— Your objective —
All the data should be transcribed exactly, with every line kept.

____

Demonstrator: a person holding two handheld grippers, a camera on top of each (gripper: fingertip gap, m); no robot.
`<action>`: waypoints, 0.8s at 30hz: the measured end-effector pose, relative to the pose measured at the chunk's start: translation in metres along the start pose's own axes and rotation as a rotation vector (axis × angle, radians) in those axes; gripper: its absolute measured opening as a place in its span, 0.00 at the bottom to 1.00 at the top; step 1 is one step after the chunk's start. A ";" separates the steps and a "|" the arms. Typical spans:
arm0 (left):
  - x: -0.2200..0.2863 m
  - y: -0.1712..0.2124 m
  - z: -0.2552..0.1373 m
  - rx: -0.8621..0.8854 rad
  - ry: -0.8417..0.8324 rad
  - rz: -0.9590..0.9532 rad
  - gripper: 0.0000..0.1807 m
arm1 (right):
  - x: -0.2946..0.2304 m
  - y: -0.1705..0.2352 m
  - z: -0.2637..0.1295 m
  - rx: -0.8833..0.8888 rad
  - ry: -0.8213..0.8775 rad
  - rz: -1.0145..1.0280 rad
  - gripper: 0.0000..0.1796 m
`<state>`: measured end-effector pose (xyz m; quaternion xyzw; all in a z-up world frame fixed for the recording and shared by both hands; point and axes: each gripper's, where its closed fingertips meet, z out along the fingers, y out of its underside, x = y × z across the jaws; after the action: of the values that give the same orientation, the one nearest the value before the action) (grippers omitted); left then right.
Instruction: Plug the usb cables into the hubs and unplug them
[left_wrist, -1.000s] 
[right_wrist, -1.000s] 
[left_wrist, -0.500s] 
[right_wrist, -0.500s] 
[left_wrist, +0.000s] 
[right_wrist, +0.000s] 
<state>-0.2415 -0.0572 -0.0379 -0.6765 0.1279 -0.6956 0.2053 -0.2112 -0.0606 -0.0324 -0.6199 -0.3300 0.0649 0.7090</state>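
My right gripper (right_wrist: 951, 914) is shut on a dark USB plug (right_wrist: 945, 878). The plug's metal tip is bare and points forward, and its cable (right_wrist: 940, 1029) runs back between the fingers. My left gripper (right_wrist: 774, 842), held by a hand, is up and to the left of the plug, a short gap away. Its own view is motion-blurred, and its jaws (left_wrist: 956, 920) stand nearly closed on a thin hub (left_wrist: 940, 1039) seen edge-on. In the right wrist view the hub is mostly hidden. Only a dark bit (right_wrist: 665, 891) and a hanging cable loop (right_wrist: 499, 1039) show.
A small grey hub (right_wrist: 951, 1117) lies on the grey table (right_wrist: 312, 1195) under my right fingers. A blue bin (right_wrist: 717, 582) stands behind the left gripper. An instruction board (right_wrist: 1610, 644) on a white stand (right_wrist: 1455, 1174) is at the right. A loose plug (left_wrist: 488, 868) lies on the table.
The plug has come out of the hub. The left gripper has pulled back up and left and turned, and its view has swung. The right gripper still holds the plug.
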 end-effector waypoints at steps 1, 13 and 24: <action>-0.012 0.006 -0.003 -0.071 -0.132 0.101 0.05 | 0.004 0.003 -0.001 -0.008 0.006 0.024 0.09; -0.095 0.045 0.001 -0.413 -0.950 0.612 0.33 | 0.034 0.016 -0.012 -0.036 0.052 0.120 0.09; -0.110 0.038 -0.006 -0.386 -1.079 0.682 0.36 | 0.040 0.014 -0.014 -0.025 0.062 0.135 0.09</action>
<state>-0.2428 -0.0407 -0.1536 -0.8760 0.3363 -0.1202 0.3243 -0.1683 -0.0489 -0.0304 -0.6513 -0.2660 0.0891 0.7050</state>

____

— Exercise response —
Demonstrator: a person holding two handheld grippers, a camera on top of each (gripper: fingertip gap, m); no robot.
`<action>`: waypoints, 0.8s at 30hz: the measured end-effector pose, relative to the pose measured at the chunk's start: translation in metres along the start pose's own axes and rotation as a rotation vector (axis × angle, radians) in those axes; gripper: its absolute measured opening as a place in its span, 0.00 at the bottom to 1.00 at the top; step 1 is one step after the chunk's start. A ";" separates the steps and a "|" the arms. Typical spans:
arm0 (left):
  - x: -0.2200..0.2863 m
  - y: -0.1712..0.2124 m
  - z: -0.2552..0.1373 m
  - rx: -0.8621..0.8854 rad
  - ry: -0.8417..0.8324 rad
  - rz: -0.9590..0.9532 rad
  - gripper: 0.0000..0.1807 m
arm1 (right):
  - x: -0.2946..0.2304 m
  - y: -0.1705..0.2352 m
  - z: -0.2637..0.1295 m
  - rx: -0.8833..0.8888 rad
  - ry: -0.8213..0.8775 rad
  - rz: -1.0145..1.0280 rad
  - gripper: 0.0000..0.1796 m
`<state>`: measured end-effector pose (xyz m; quaternion xyzw; all in a z-up world frame fixed for the recording and shared by both hands; point and axes: each gripper's, where its closed fingertips meet, z out along the fingers, y out of its underside, x = y × z across the jaws; after the action: of the values that give the same orientation, the one nearest the value before the action) (grippers omitted); left then right.
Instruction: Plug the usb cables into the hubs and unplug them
[left_wrist, -1.000s] 
[right_wrist, -1.000s] 
[left_wrist, -0.500s] 
[right_wrist, -0.500s] 
[left_wrist, +0.000s] 
[right_wrist, +0.000s] 
<state>-0.2415 -0.0572 -0.0379 -0.6765 0.1279 -0.6956 0.2053 -0.2112 -0.0606 -0.0324 -0.6199 -0.3300 0.0649 0.7090</state>
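My right gripper (right_wrist: 951, 914) is shut on a dark USB plug (right_wrist: 945, 878). The plug's metal tip is bare and points forward, and its cable (right_wrist: 940, 1029) runs back between the fingers. My left gripper (right_wrist: 774, 842), held by a hand, is up and to the left of the plug, a short gap away. Its own view is motion-blurred, and its jaws (left_wrist: 956, 920) stand nearly closed on a thin hub (left_wrist: 940, 1039) seen edge-on. In the right wrist view the hub is mostly hidden. Only a dark bit (right_wrist: 665, 891) and a hanging cable loop (right_wrist: 499, 1039) show.
A small grey hub (right_wrist: 951, 1117) lies on the grey table (right_wrist: 312, 1195) under my right fingers. A blue bin (right_wrist: 717, 582) stands behind the left gripper. An instruction board (right_wrist: 1610, 644) on a white stand (right_wrist: 1455, 1174) is at the right. A loose plug (left_wrist: 488, 868) lies on the table.
The plug has come out of the hub. The left gripper has pulled back up and left and turned, and its view has swung. The right gripper still holds the plug.
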 end-effector waypoints at steps 1, 13 and 24: <action>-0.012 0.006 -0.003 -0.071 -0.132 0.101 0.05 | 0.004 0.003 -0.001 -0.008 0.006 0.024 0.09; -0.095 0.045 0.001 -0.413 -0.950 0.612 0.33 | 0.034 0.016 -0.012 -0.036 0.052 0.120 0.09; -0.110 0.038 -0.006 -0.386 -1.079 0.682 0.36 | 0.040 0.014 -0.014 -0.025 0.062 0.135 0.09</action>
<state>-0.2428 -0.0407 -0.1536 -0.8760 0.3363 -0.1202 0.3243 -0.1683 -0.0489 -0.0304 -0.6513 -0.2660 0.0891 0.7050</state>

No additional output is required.